Une frange des habitants de Walia a vécu une matinée troublante. Aux environs de 7 h 30, ce 9 février 2021, ce sont plus 300 ménages qui sont obligés d’aller fouiller leurs effets sous les décombres de leurs maisons démolies.
“Alors que nous attendions plutôt qu’on vienne nous tracer des rues, le coup de massue est tombé. Ce sont nos maisons qu’ils ont cassées. Je suis là depuis 2008, jamais on ne nous a parlé d’une réserve. Ils ont voulu déguerpir les sinistrés des inondations, mais, ils ont eu une résistance des Organisations non gouvernementales. Il paraît que la mairie a perdu l’espace réservé à la Société tchadienne des eaux (Ste). Avant, ils ont badigeonné à côté. Il y a eu des réunions au cours desquelles on a entendu les noms des ministres, …, mais, le pauvre a toujours tort à N’Djaména et voilà…”, raconte le vice-président du comité de crise constitué à la veille du jour de démolition, Issaka Kévin.

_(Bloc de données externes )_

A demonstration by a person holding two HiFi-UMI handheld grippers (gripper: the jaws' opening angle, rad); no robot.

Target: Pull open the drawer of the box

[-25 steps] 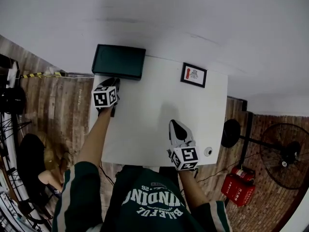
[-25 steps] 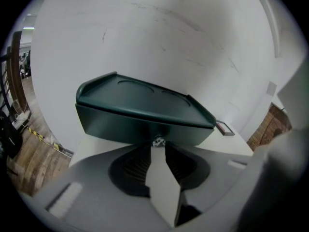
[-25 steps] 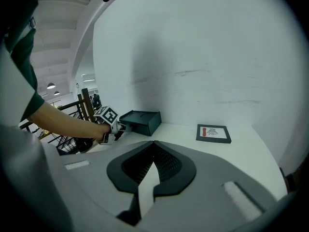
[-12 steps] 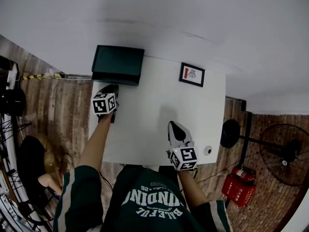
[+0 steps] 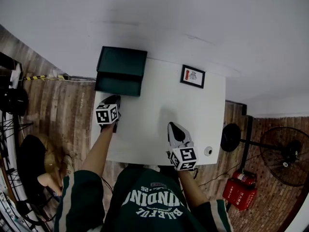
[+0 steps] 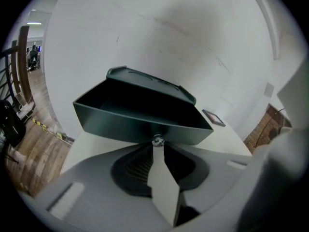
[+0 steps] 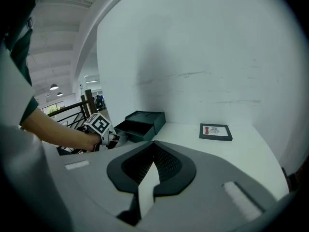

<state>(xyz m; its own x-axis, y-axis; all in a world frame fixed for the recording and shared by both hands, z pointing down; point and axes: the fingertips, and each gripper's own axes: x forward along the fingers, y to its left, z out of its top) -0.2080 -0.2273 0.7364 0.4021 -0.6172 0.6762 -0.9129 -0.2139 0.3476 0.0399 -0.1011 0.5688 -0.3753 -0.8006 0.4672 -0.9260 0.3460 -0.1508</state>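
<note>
A dark green box [image 5: 122,62] stands at the far left corner of the white table [image 5: 154,112]. Its drawer [image 5: 119,85] is slid out toward me and looks empty inside [image 6: 140,111]. My left gripper [image 5: 114,100] sits just in front of the drawer, shut on the small metal knob [image 6: 157,140] at the middle of the drawer front. My right gripper [image 5: 175,127] rests low over the near right part of the table, shut with nothing between its jaws [image 7: 154,153]. From the right gripper view, the box [image 7: 147,117] and the left gripper's marker cube [image 7: 99,124] lie off to the left.
A small framed picture [image 5: 193,76] lies flat at the far right of the table. A small round white object [image 5: 208,151] sits near the right front corner. A white wall runs behind the table. A fan [image 5: 285,158] and a red object [image 5: 239,190] stand on the floor to the right.
My left gripper has drawn back toward me, and the drawer has slid out of the box with it. The right gripper has stayed where it was.
</note>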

Pourtant, une décision de justice interdisait de troubler la quiétude de ces habitants. L’affaire remontre en mi-janvier 2021. Des agents municipaux de la mairie du 9ème arrondissement arrivent sur les lieux dans le véhicule de la Ste, selon les témoins. Ils badigeonnent le terrain et demandent aux habitants de libérer la parcelle le 30 janvier, soit un délai de deux semaines. Mécontents, les victimes du déguerpissement contactent leur avocat, Me Alain Kagonbé. Ce dernier contacte à son tour l’huissier Me Hisseine Ngaro, qui dresse un procès-verbal, le 17 janvier. Par ordonnance n° 036 du 25 janvier, la décision du tribunal de grande instance de N’Djaména ordonne “le maintien de chacun de tous les requérants sur sa parcelle respective sis au quartier Walia entre la station Tradex et le site abritant les sinistrés. Ordonnons également la cessation immédiate de tout trouble perpétré par la mairie du 9ème arrondissement municipal de N’Djaména”. Le 28 janvier, cette décision est signifiée à la mairie du 9ème arrondissement. Mais l’ordonnance n’a servi à rien, car le 9 janvier 2021, les bulldozers sont entrés en action. Le président du comité de crise présente l’ordonnance au chef de mission Mahamat Saleh, par ailleurs, directeur de l’urbanisme, de l’aménagement et du transport urbain. Mais, ce dernier aurait rétorqué que son rôle est d’accomplir la mission, témoigne Issaka Kévin. La mairie du 9ème arrondissement, à qui l’ordonnance a été transmise, nie toute responsabilité dans cette démolition et indique que c’est plutôt la mairie centrale qui est à la manœuvre. Le maire de la ville de N’Djaména a indiqué à Me Hisseine Ngaro qu’ils ont été saisis par la Ste et qu’ils n’étaient pas au courant de l’ordonnance.
L’avocat des victimes, Alain Kagonbé, très remonté, appelle au respect des institutions de la République et traite cet acte de la mairie de rébellion. “Il s’agit là de destruction volontaire des biens. Ce maire répondra de ses actes devant la justice. La démolition des maisons n’est pas une décision qui doit être prise à la va vite”. Il ne croit par ailleurs pas à la déclaration du maire intérimaire du 9ème arrondissement. “Maintenant, ils se rebiffent et rejettent tout sur la mairie centrale. La mairie centrale n’a jamais eu de contact avec mes clients. La mairie du 9ème a reconnu la qualité de propriétaire de mes clients sur cette parcelle, il y a des attestions qui ont été confirmées par la même mairie du 9ème. Elle aurait pu dire à la mairie centrale que ces personnes ont occupé ce terrain avec nos bénédictions. Les gens veulent démonter la force mais nous allons continuer à chercher la justice. Il y a un terrain de la Ste qui est connu avec ses dimensions et qui n’a rien à voir avec le terrain de mes clients”, plaide l’avocat.
Quelques heures après cette démolition, Mahamat Saleh, qui a conduit la mission de démolition, a indiqué que le terrain va servir à la construction d’un château d’eau de 1000 m3 qui va desservir toute la population du 9ème arrondissement. “L’intérêt collectif prime sur les intérêts individuels. C’est une urgence. L’entreprise qui va construire attend’’, argumente-t-il. Entretemps, beaucoup de familles qui disent ne savoir où mettre la tête ont commencé à passer des nuits à la belle étoile, sous la fraîcheur.